HALIFAX — Nova Scotia’s provincial opposition parties are criticizing the government for continuing to keep a year-old report on environmental racism out of the public eye.

Their comments came after Becky Druhan, minister responsible for the Office of Equity and Anti-Racism Initiatives, told reporters Thursday that government has requested a meeting with the environmental racism panel that created the report to “discuss with them before sharing any additional information.”

The report was completed by an eight-member panel appointed in June 2023 to look at how racism affects a community’s natural environment in Nova Scotia. Environmental racism is a form of systemic racism where environmentally hazardous activities like landfills, trash incinerators, coal plants and toxic waste facilities are set up near Black and racialized communities or Indigenous territories.

The report was delivered to the province about a year ago.

“In this instance, the (panel’s) mandate didn't include a public report. The mandate was advice to government. So we want to respect the parameters of that,” Druhan said after a cabinet meeting when asked if she will release the report.

The panel members included community leaders with expertise in subjects such as Mi’kmaw and African Nova Scotian history, law, health and environmental sciences.

“We do know that Nova Scotians want to hear more, and we want to respect the panel and have a conversation with them before we do that," Druhan said.

Nova Scotia NDP Leader Claudia Chender and Liberal member Derek Mombourquette both said Thursday it’s puzzling the province is choosing to withhold this critical information about environmental racism.

“I think they probably don’t like what it (the report) says,” Chender said of the provincial government.

“We're talking about a legacy of wrongdoing and harm that this government is now complicit in, because they will not address what it was that came forward” from this panel’s work, she added.

The idea for the panel came from the NDP, who proposed it in an amendment to climate change legislation that was passed in the fall of 2023. Chender said it “was no one’s understanding” that this panel’s work would be kept from the public.
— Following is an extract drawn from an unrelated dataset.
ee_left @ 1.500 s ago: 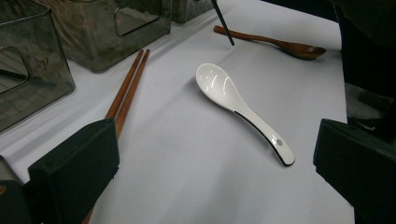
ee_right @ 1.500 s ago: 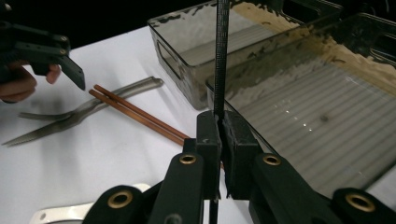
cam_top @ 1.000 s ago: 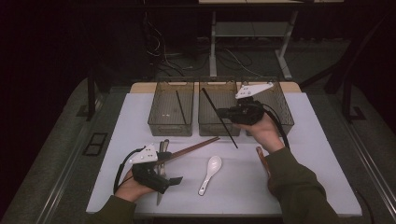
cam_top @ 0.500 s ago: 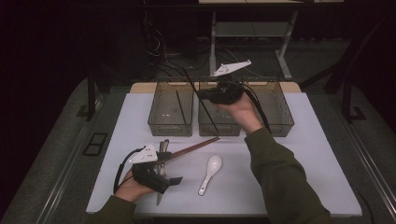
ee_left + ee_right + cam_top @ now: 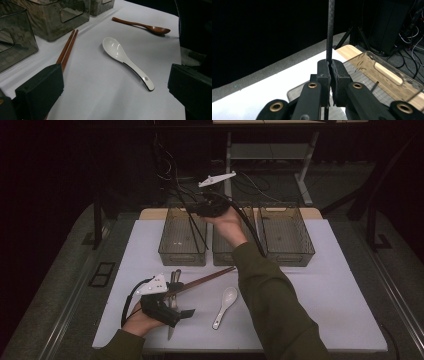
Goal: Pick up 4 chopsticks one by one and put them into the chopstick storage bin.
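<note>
While right gripper (image 5: 329, 75) clamps black chopstick (image 5: 330, 30), bins (image 5: 182, 240), brown chopsticks (image 5: 67, 47), white spoon (image 5: 125, 61) nearby

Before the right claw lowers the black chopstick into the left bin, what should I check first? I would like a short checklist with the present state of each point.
1. Grip: right claw is shut on the black chopstick: ok.
2. Position: in the high view the right claw is above the back of the left bin, chopstick tip over it: ok.
3. Bin contents: one dark stick already lies in the left bin; room remains: ok.
4. Chopstick tilt: it slants, not upright; whether it clears the rim: cannot tell.
5. Left claw is open, low on the table, far from the bins: ok.
6. White spoon and brown chopsticks lie clear of the bins: ok.
</note>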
“That report came from an amendment that was put forward by our caucus that specifically called for the establishment of a panel that would provide recommendations to the province for redress," Chender said. "It didn't say that it would privately provide some things that the government might consider, and then not tell anyone about it. That doesn't make any sense.”
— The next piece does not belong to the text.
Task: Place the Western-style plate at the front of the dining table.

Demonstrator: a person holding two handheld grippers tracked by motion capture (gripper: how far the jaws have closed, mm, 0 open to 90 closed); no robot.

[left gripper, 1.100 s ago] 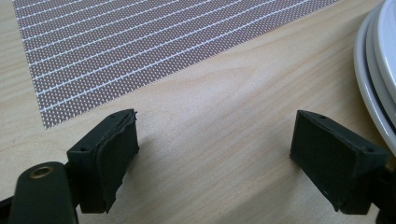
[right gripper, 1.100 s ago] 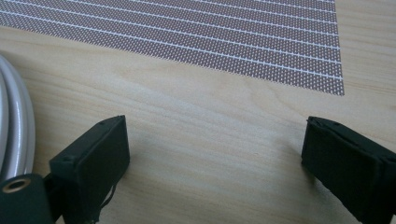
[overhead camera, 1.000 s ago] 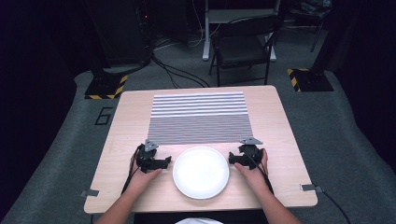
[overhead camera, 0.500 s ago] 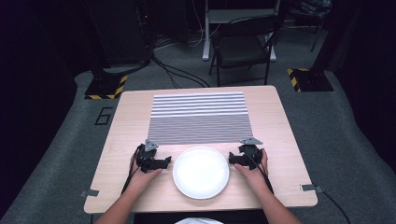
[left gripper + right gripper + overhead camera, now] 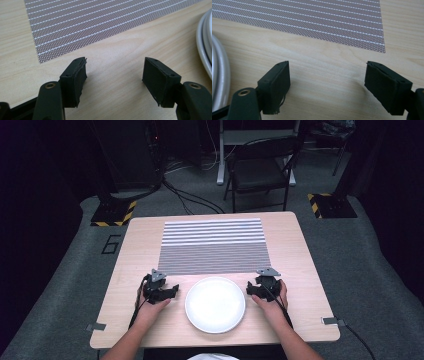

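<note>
Plate [image 5: 215, 304] sits at table [image 5: 300, 245] 6 o'clock, btwn grippers. Left gripper [image 5: 115, 75] & right gripper [image 5: 327, 85] just been closing, still apart, nothing btwn jaws. Approach rim low, both sides evenly.

I have both forearms coming in from the near edge, hands resting low and level. My left gripper [image 5: 172, 291] and right gripper [image 5: 250, 290] have just been closing, jaws apart with nothing between them.
</note>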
Mombourquette agreed, saying it’s “really shameful” that the report has not yet been made public to Nova Scotians, adding that he represents a constituency that has faced environmental racism in the form of the Sydney tar ponds and coke oven sites in Cape Breton.

“I think that the government should release it immediately. I don’t buy this argument that there needs to be a meeting with the panel beforehand. Release the report, let Nova Scotians see what’s in it,” he said.
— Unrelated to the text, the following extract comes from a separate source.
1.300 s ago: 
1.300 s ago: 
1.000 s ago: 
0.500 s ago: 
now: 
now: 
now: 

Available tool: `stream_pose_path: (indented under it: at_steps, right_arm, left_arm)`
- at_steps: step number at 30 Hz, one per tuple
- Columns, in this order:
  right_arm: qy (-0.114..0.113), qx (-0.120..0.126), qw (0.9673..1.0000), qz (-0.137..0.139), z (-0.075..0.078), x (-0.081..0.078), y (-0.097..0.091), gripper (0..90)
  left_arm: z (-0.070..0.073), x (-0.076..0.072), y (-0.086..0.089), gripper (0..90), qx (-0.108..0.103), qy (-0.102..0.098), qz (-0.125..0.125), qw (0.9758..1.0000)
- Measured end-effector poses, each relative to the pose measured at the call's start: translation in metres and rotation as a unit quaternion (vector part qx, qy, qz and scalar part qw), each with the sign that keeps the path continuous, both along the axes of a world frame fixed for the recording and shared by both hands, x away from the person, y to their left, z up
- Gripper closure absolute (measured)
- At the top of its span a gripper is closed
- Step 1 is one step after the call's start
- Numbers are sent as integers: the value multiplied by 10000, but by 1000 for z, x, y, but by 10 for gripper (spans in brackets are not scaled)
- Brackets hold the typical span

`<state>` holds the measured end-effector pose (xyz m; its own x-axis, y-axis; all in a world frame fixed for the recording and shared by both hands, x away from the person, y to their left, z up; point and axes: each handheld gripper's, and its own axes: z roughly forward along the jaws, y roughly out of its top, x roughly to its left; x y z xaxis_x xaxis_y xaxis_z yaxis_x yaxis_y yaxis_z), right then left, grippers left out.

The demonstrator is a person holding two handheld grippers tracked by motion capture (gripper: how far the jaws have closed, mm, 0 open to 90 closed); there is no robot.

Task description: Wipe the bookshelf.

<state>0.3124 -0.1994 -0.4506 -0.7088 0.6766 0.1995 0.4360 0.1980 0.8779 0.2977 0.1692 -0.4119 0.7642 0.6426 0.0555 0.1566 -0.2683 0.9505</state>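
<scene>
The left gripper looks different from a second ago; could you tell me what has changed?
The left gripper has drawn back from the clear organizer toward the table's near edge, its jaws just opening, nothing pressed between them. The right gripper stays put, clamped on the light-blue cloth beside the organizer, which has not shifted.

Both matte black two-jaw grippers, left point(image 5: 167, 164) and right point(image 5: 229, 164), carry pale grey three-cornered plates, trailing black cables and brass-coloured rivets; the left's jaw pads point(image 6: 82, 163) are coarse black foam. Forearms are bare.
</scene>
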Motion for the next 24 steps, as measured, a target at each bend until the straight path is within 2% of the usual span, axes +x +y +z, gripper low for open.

When asked if he thinks the report ought to be made public, Premier Tim Houston did not directly answer.

“We're using that to formulate public policy. It's having a positive impact. There is a meeting being organized with a number of ministers and the panellists to talk about… the ways forward,” he said after Thursday’s cabinet meeting.

When pressed on if he is of the opinion that it should be public, he said “we’ll have a discussion with the panels. I think the most important thing is that the work is actually used.”